I am the first to admit, I am not organized. I try to be. I might even claim to be at times, but don't go in my "office." Let's just say there's not even a desk in there. I desperately want my children to grow up and be organized, but with me as a role model it does not look promising. However, I was raised by a very organized mother who was raised by a very disorganized mother, so perhaps chances are good that my daughters will grow to be organized in a grand rebellion against me.
Either way, I've set out to find a way to teach them the skills that I clearly lack.
Create a Schedule
Help children to learn to stay on track and organized by providing a schedule for them. Free play is important, and you should definitely schedule that in, but knowing what's coming next is essential to children as it allows them to not only feel safe, but to understand that there is a time and a place for everything. Make it fun, make it exciting, and make it easy for them to take part in the planning of their daily schedule.
Let Them Help
Paying the bills? The kids can help. Clipping coupons? They can help with that too. And putting away the laundry, the dishes, and anything else that leads to better organizational skills. They will learn that everything has a place. Plus, you can be silly with it too. Do Daddy's pants go in Maddie's drawer? No! Followed by the glorious sounds of giggles.

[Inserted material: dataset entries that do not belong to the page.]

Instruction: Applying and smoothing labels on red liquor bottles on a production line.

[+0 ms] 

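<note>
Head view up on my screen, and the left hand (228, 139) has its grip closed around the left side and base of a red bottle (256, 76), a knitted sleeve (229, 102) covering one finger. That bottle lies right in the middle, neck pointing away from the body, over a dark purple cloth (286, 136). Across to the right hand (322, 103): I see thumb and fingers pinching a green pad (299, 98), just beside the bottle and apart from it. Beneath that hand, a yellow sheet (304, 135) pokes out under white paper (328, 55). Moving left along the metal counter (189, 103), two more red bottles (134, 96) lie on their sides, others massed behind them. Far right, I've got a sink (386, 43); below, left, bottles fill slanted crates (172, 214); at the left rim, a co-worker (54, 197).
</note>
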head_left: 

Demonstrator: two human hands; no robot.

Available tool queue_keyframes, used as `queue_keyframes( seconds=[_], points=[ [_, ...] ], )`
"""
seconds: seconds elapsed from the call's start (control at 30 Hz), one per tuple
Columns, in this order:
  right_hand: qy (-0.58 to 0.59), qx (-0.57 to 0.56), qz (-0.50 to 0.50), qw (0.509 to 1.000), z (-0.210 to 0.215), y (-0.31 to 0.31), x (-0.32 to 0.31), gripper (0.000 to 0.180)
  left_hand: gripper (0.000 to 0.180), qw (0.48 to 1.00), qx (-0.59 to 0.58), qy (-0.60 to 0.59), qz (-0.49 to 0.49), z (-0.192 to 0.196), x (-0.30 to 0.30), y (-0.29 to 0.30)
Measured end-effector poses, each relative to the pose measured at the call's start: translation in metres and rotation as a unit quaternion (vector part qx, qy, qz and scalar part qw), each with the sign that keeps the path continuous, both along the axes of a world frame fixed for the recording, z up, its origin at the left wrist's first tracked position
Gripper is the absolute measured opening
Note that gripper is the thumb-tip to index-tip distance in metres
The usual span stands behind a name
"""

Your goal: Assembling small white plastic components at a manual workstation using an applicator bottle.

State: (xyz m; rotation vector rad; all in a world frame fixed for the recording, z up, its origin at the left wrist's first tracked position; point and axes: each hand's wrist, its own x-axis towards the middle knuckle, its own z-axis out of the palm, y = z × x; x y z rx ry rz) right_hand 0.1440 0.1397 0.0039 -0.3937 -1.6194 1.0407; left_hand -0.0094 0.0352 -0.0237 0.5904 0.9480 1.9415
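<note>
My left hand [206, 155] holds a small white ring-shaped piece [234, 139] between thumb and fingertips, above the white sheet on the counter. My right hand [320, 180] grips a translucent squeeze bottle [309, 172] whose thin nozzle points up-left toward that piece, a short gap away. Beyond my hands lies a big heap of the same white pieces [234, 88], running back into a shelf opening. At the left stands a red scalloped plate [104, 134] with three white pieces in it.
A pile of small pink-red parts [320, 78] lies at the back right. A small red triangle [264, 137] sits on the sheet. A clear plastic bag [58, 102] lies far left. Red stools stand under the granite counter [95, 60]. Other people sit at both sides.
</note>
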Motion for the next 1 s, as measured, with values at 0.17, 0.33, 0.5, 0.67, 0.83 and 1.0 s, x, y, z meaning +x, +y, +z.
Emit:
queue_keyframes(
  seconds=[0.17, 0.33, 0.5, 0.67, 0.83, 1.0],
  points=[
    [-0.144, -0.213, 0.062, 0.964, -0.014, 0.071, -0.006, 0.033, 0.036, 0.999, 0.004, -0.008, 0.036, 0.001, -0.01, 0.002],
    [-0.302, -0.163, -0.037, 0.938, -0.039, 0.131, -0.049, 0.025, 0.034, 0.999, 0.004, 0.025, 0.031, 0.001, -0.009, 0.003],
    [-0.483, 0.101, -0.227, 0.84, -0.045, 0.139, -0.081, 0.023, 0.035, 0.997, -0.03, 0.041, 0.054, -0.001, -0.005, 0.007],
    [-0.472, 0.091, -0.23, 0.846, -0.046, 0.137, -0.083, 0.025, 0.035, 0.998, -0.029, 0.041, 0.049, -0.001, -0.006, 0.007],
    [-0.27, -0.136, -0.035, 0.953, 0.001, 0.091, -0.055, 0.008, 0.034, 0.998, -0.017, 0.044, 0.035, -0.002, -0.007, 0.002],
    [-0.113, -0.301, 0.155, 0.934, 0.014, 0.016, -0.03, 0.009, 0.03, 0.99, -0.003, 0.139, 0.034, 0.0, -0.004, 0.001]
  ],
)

I would be lost without the five slightly varied to-do lists sitting around my house right now. Lists help keep us in check. When you're packing for vacation or even just for the next day, use a list and have your child help you check items off as you pack them.
Invest in some great toy storage and teach your child how to put each of her toys where it belongs. When she is finished with one toy, it must be put away in the right place before she can begin to play with a different toy. What helped in our house was putting all of the toys in their designated containers in the closet with one of those safety door knobs attached to it. The kids can't get in to pull out any toys without our help, which means only one group of toys per child is out of the closet at any given time. Until the grandparents come over.
Routines help us stay organized and on schedule. Make sure that each night comes with a bedtime routine to help your child wind down. And begin a homework routine. It can simply be one in which your child has a bit of time after school to relax, then do homework, then eat dinner, then start the bedtime routine. The more chaotic your day, the more chaos rules your child's mind.
Even those of us who can't seem to get our organizational act together can make it possible for our children to be the rulers of organization. And while they're learning, we can follow along and teach ourselves to be better too.